**Work order:** Search the material below for the string "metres" and list each line that holds it.

**Available data:**
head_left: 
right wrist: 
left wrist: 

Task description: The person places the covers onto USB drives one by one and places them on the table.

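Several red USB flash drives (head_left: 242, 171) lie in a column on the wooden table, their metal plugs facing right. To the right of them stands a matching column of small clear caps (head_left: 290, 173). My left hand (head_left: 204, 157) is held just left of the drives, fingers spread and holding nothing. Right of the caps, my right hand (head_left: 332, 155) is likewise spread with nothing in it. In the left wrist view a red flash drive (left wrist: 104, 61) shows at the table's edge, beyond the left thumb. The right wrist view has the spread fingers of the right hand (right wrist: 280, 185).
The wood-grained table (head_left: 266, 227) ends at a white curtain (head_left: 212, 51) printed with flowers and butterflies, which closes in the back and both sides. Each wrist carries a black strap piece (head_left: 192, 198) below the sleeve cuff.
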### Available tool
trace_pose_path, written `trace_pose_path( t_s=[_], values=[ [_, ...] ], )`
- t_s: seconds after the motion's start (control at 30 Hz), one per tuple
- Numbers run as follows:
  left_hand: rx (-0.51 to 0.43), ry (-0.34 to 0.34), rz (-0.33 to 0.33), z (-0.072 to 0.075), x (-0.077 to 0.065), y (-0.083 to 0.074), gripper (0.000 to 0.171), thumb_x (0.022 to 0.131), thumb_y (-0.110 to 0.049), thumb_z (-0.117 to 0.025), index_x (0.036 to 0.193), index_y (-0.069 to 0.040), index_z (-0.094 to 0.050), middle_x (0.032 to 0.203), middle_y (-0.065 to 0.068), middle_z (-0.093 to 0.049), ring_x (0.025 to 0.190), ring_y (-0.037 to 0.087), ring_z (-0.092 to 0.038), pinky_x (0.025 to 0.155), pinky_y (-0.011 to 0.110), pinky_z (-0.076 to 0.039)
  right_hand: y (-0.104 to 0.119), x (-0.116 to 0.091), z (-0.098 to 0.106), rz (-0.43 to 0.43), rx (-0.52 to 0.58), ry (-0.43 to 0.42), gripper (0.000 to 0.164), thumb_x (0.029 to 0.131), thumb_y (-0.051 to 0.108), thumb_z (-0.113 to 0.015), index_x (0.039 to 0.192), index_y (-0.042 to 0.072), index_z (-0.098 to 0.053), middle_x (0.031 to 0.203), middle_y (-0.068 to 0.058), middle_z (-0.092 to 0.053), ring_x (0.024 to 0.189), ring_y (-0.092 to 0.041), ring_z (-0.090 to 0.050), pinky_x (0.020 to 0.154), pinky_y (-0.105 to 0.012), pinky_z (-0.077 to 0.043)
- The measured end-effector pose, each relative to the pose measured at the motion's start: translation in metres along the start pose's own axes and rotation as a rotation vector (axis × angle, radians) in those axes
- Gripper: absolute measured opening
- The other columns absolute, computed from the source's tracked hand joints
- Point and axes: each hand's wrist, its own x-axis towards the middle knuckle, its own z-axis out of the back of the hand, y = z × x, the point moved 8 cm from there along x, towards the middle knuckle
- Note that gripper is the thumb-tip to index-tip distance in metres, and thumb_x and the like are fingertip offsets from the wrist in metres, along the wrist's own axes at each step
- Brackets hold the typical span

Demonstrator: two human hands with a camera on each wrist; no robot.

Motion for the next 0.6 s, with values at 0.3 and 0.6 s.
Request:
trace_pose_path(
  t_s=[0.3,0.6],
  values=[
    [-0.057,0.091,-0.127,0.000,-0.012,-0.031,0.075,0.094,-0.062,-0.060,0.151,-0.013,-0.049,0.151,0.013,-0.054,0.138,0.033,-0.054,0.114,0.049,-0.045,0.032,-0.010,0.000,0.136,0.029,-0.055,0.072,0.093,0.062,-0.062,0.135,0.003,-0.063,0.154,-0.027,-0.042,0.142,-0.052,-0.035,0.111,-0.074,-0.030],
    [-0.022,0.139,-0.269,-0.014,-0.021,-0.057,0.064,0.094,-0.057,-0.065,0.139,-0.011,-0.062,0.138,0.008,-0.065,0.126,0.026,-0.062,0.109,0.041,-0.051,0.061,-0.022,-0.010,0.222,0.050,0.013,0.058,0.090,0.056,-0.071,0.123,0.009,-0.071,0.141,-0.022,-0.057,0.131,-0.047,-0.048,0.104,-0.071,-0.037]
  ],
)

**Written response:**
- The measured end-effector pose, each relative to the pose measured at the motion's start: translation in metres along the start pose's own axes and rotation as a rotation vector (axis × angle, radians) in those axes
- Note that gripper is the thumb-tip to index-tip distance in metres, and thumb_x and the like are fingertip offsets from the wrist in metres, along the wrist's own axes at each step

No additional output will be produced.